The answer is to be the data that follows, transcribed exactly, minus its pictures.

BEGIN Dataset extract

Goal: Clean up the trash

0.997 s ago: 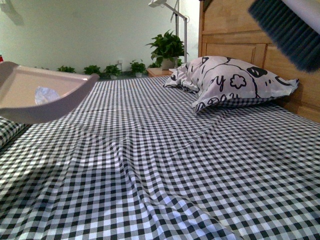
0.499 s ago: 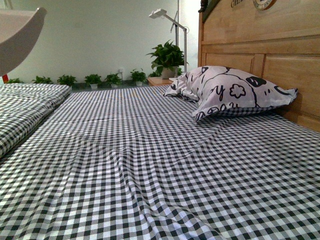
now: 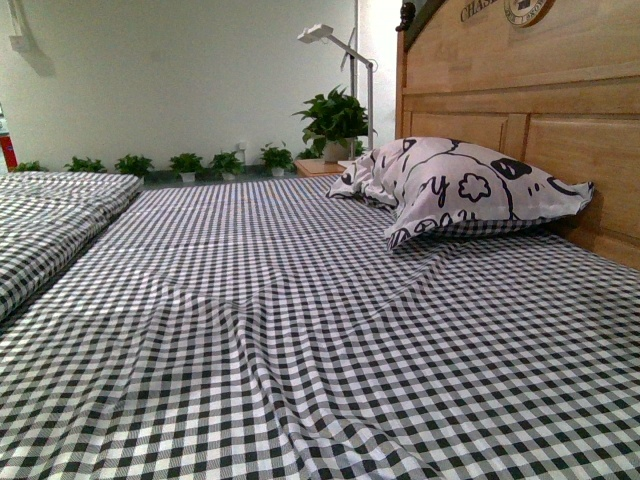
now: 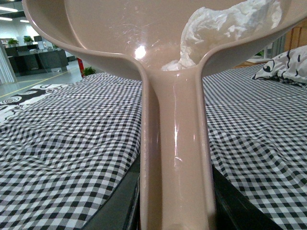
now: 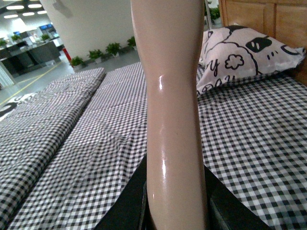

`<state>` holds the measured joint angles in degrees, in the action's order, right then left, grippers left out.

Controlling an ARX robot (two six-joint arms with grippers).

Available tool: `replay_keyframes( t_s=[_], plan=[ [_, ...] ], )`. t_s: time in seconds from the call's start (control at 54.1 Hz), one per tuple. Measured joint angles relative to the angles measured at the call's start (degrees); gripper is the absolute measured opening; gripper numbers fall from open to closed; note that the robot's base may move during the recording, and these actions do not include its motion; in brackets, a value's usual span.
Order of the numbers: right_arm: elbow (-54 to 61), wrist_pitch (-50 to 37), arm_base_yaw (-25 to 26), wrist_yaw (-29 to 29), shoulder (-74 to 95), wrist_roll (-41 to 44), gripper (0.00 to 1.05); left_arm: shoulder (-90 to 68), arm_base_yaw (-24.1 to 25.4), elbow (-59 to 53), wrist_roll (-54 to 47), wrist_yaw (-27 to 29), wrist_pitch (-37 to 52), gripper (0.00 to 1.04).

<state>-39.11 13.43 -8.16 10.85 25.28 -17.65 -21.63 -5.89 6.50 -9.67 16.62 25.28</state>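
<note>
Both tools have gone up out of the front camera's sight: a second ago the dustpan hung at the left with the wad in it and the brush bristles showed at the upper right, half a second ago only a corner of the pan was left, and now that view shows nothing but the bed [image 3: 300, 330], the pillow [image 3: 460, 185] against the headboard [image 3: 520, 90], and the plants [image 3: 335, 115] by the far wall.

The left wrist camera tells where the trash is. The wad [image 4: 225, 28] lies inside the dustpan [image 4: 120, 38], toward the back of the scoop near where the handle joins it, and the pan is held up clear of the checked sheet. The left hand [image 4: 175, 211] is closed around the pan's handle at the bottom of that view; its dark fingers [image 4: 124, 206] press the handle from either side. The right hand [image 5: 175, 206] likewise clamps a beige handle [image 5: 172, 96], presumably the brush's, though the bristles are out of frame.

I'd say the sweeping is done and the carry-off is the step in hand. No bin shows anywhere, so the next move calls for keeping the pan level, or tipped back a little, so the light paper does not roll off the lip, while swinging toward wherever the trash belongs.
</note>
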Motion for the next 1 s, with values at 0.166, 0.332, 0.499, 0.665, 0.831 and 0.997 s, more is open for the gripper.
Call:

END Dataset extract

### Exercise response
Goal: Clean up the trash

0.997 s ago: 
0.499 s ago: 
now: 
now: 
now: 

`<state>` holds the measured joint angles in degrees, in the action's order, right then left, grippers left out.

Controlling an ARX robot (two six-joint arms with grippers).

Available tool: `replay_keyframes( t_s=[_], plan=[ [_, ...] ], )`. t_s: time in seconds from the call's start (control at 54.1 Hz), one per tuple. Measured joint angles relative to the angles measured at the call's start (degrees); gripper is the absolute measured opening; gripper numbers fall from open to closed; note that the robot's base may move during the recording, and these actions do not include its motion; in brackets, a value's usual span.
Order of the numbers: right_arm: elbow (-54 to 61), wrist_pitch (-50 to 37), arm_base_yaw (-25 to 26), wrist_yaw (-29 to 29), shoulder (-74 to 95), wrist_roll (-41 to 44), gripper (0.00 to 1.05); left_arm: shoulder (-90 to 68), arm_base_yaw (-24.1 to 25.4), elbow (-59 to 53), wrist_roll (-54 to 47), wrist_yaw (-27 to 29), wrist_pitch (-37 to 52), gripper (0.00 to 1.04).

<state>-39.11 13.43 -8.16 10.85 25.28 -17.65 -21.63 -5.89 6.50 -9.67 16.62 25.28</state>
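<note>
Both tools have gone up out of the front camera's sight: a second ago the dustpan hung at the left with the wad in it and the brush bristles showed at the upper right, half a second ago only a corner of the pan was left, and now that view shows nothing but the bed [image 3: 300, 330], the pillow [image 3: 460, 185] against the headboard [image 3: 520, 90], and the plants [image 3: 335, 115] by the far wall.

The left wrist camera tells where the trash is. The wad [image 4: 225, 28] lies inside the dustpan [image 4: 120, 38], toward the back of the scoop near where the handle joins it, and the pan is held up clear of the checked sheet. The left hand [image 4: 175, 211] is closed around the pan's handle at the bottom of that view; its dark fingers [image 4: 124, 206] press the handle from either side. The right hand [image 5: 175, 206] likewise clamps a beige handle [image 5: 172, 96], presumably the brush's, though the bristles are out of frame.

I'd say the sweeping is done and the carry-off is the step in hand. No bin shows anywhere, so the next move calls for keeping the pan level, or tipped back a little, so the light paper does not roll off the lip, while swinging toward wherever the trash belongs.
</note>
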Motion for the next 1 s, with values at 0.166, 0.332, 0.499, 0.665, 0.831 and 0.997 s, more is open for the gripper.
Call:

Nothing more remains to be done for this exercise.